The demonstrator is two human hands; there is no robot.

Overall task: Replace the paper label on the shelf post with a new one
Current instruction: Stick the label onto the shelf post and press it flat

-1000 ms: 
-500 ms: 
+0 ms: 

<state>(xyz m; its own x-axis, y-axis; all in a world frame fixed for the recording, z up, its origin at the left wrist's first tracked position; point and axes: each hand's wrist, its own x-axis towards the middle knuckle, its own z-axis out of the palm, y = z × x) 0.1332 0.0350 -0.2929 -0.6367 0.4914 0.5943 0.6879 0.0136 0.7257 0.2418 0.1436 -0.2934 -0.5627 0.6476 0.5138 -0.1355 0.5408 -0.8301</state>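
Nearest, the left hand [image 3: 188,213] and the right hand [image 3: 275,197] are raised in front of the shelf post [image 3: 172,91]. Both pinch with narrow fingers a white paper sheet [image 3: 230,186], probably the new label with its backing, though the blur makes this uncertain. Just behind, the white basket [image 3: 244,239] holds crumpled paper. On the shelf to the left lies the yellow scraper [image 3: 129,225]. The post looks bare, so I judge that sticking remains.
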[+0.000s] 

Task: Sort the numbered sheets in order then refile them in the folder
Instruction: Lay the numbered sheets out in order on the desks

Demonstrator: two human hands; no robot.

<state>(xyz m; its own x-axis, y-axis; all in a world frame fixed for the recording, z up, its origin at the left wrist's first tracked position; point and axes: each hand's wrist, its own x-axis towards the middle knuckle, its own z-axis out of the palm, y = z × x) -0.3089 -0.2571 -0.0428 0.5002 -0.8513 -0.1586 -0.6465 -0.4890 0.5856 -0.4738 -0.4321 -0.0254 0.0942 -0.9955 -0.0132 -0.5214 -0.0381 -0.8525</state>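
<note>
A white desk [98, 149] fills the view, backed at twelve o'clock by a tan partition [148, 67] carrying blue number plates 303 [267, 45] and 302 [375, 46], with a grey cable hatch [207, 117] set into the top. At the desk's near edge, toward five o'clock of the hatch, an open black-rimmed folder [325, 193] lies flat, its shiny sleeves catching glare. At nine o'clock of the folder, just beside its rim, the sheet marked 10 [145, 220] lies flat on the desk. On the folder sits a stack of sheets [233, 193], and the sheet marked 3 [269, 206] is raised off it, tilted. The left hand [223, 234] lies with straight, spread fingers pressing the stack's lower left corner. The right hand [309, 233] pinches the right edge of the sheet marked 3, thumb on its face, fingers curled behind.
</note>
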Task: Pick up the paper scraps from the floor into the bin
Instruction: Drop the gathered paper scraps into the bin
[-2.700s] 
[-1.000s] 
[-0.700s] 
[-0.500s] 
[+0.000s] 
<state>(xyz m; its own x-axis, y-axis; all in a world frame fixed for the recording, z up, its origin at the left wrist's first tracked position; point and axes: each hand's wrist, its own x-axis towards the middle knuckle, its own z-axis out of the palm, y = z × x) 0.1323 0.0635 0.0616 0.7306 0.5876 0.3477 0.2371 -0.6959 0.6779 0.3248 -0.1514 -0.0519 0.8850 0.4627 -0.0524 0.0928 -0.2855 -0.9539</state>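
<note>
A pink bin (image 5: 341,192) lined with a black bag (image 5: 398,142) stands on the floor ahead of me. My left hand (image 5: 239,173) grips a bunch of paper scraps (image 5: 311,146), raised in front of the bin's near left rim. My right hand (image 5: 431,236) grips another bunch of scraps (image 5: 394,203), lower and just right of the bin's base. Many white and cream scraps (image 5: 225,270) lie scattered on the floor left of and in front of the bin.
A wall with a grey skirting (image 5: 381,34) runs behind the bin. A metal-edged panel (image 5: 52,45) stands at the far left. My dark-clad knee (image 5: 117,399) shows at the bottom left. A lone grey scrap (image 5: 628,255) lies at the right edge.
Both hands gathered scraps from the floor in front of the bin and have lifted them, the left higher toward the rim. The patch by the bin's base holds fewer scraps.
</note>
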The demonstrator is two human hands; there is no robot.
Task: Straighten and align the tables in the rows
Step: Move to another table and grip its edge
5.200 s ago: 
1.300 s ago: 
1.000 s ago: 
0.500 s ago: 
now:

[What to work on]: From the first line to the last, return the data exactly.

[Result]:
The demonstrator is two human hands; there is no robot.

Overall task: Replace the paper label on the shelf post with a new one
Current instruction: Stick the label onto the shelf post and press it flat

-1000 ms: 
-500 ms: 
+0 ms: 

<state>(xyz m; its own x-axis, y-axis; all in a world frame fixed for the recording, z up, its origin at the left wrist's first tracked position; point and axes: each hand's wrist, its own x-axis towards the middle knuckle, its own z-axis out of the palm, y = z × x) 0.1332 0.0350 -0.2929 -0.6367 0.4914 0.5943 0.6879 0.0136 0.7257 0.2418 0.1436 -0.2934 -0.5627 0.6476 0.5138 -0.1355 0.5408 -0.8301</state>
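Nearest, the left hand [image 3: 188,213] and the right hand [image 3: 275,197] are raised in front of the shelf post [image 3: 172,91]. Both pinch with narrow fingers a white paper sheet [image 3: 230,186], probably the new label with its backing, though the blur makes this uncertain. Just behind, the white basket [image 3: 244,239] holds crumpled paper. On the shelf to the left lies the yellow scraper [image 3: 129,225]. The post looks bare, so I judge that sticking remains.
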[+0.000s] 

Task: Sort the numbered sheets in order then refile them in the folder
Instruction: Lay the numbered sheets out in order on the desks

Demonstrator: two human hands; no robot.

<state>(xyz m; its own x-axis, y-axis; all in a world frame fixed for the recording, z up, its origin at the left wrist's first tracked position; point and axes: each hand's wrist, its own x-axis towards the middle knuckle, its own z-axis out of the palm, y = z × x) -0.3089 -0.2571 -0.0428 0.5002 -0.8513 -0.1586 -0.6465 -0.4890 0.5856 -0.4738 -0.4321 -0.0254 0.0942 -0.9955 -0.0132 -0.5214 -0.0381 -0.8525</state>
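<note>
A white desk [98, 149] fills the view, backed at twelve o'clock by a tan partition [148, 67] carrying blue number plates 303 [267, 45] and 302 [375, 46], with a grey cable hatch [207, 117] set into the top. At the desk's near edge, toward five o'clock of the hatch, an open black-rimmed folder [325, 193] lies flat, its shiny sleeves catching glare. At nine o'clock of the folder, just beside its rim, the sheet marked 10 [145, 220] lies flat on the desk. On the folder sits a stack of sheets [233, 193], and the sheet marked 3 [269, 206] is raised off it, tilted. The left hand [223, 234] lies with straight, spread fingers pressing the stack's lower left corner. The right hand [309, 233] pinches the right edge of the sheet marked 3, thumb on its face, fingers curled behind.
</note>
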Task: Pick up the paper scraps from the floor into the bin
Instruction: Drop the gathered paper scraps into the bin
[-2.700s] 
[-1.000s] 
[-0.700s] 
[-0.500s] 
[+0.000s] 
<state>(xyz m; its own x-axis, y-axis; all in a world frame fixed for the recording, z up, its origin at the left wrist's first tracked position; point and axes: each hand's wrist, its own x-axis towards the middle knuckle, its own z-axis out of the palm, y = z × x) 0.1323 0.0635 0.0616 0.7306 0.5876 0.3477 0.2371 -0.6959 0.6779 0.3248 -0.1514 -0.0519 0.8850 0.4627 -0.0524 0.0928 -0.2855 -0.9539</state>
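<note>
A pink bin (image 5: 341,192) lined with a black bag (image 5: 398,142) stands on the floor ahead of me. My left hand (image 5: 239,173) grips a bunch of paper scraps (image 5: 311,146), raised in front of the bin's near left rim. My right hand (image 5: 431,236) grips another bunch of scraps (image 5: 394,203), lower and just right of the bin's base. Many white and cream scraps (image 5: 225,270) lie scattered on the floor left of and in front of the bin.
A wall with a grey skirting (image 5: 381,34) runs behind the bin. A metal-edged panel (image 5: 52,45) stands at the far left. My dark-clad knee (image 5: 117,399) shows at the bottom left. A lone grey scrap (image 5: 628,255) lies at the right edge.
Both hands gathered scraps from the floor in front of the bin and have lifted them, the left higher toward the rim. The patch by the bin's base holds fewer scraps.
</note>
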The demonstrator is two human hands; there is no robot.
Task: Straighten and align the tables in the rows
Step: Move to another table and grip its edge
5.200 s ago: 
1.300 s ago: 
1.000 s ago: 
0.500 s ago: 
now:

With this, the exercise has been completed.